Lady "Ohhhhh I thought you were the hostess. Well go find out then."

So the hostess comes back and I ask her about their wait and she said that she called out every name on the list more than once and they never responded to claim their table. So now the patio is full and they are going to have to wait again. I go and explain to the lady that when their table was called no one responded so it was passed up. She sighed with indignation... um well we were just here at the bar! She couldn't have come found us right here? Then I had to explain that there was a very extensive amount of people over the course of the night waiting for tables on the patio and it is not always so easy to know your face to match the name and also where you were hanging out. The reason names are taken down and called are for that reason. Yes, on a moderate wait list a hostess can reasonably get your name, check out where you went and come get you when your table is ready. The next outside table to get up is of course mine and so I go to the bar and tell them I have a table for them. Well the same woman who was in suuccchhh a hurry to get her table spent the next 15 minutes after I set her table up still chatting people up at the bar and in the walk way while the other people who had to get pushed back for her sat there and watched looking like they wanted to sucker punch her repeatedly in the forehead. So then they sat down with their drinks and her friend ordered one small pizza and she ordered nothing because SHE HAD ALREADY EATEN JUST A COUPLE OF HOURS AGO AT ANOTHER WHOS WHO RESTAURANT DOWN THE STREET. So these people sat at bar waiting for a patio table for quite a while, expected that from a two second meeting with the hostess she would know exactly which name matched the face and that they were drinking at the bar. They didn't feel it was at all necessessary to listen for their name and threw a fit that the hostess didn't get all that in the two second meeting. All of this just to sit on the patio for one small pizza so they could see and be seen.

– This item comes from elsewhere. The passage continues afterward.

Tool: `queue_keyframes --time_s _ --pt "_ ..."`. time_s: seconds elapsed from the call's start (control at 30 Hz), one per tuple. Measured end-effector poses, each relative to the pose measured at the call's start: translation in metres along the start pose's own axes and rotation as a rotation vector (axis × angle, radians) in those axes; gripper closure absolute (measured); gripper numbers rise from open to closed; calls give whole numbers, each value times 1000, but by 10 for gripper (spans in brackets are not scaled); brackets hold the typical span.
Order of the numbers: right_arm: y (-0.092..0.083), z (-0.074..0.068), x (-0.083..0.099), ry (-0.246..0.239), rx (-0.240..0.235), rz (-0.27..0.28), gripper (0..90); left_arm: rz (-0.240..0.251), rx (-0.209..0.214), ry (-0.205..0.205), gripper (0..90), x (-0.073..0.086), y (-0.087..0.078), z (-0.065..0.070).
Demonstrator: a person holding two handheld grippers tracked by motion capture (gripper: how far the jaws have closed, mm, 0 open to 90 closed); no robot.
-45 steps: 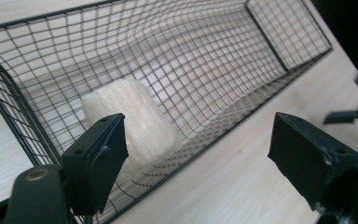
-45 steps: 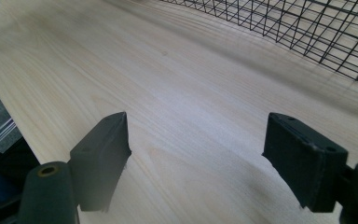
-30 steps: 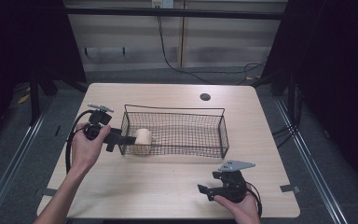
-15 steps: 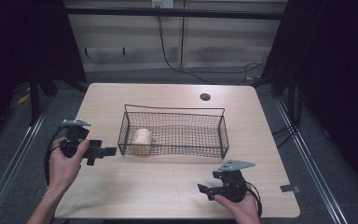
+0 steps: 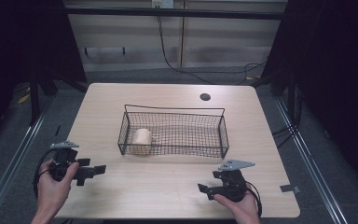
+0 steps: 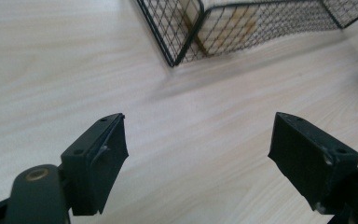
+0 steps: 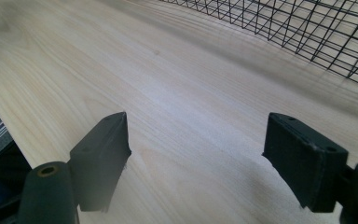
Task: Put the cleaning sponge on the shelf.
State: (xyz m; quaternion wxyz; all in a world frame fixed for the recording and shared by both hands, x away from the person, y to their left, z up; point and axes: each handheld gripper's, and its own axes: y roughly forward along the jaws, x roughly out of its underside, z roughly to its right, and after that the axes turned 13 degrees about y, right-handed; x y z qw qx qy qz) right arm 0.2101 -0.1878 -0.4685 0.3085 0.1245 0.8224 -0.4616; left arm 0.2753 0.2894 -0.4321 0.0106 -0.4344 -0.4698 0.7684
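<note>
both grippers, left [image 5: 95, 171] & right [image 5: 204, 190], jaws apart, empty; cup [image 5: 142, 140] in wire basket [image 5: 223, 135].

Pale wood-grain table [image 5: 121, 100]; round dark grommet hole [image 5: 205, 97] near far edge. Black cables [image 5: 177, 65] on grey floor beyond.

Bare table [image 5: 168, 186] fronts the wire basket [image 5: 175, 133], the sole obstacle.
</note>
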Motion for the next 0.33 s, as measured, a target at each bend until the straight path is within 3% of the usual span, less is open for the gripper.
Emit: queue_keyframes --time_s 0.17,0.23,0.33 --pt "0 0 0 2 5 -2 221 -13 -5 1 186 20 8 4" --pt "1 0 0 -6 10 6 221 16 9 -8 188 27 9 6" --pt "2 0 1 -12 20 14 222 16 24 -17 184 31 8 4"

People seem to go out to eat with the idea in mind that they are some kind of celebrity and should be treated like one. In a massive crowd of people they assume they are top priority. This attitude usually makes you look like the opposite. When you act like that in my restauraunt or at my table I do not think you are a celebrity or top priority. I think you are a whiny self-important bitch and I will do my best to make you my last priority. If you snap, whine and demand then I will ignore you. If you are kind, patient and understanding then trust me I will bend over backwards to make sure that you are taken care of and enjoy the shit out of your night. After all customers are what pay my bills and I like you to come in. If you treat us with an ounce of respect and understanding then I will do whatever I can to make your night a good one. But if you shit on my night, I will shit on yours.


Rule #5: If you make my night pleasant I will make yours pleasant but if you shit on my night I will shit on yours.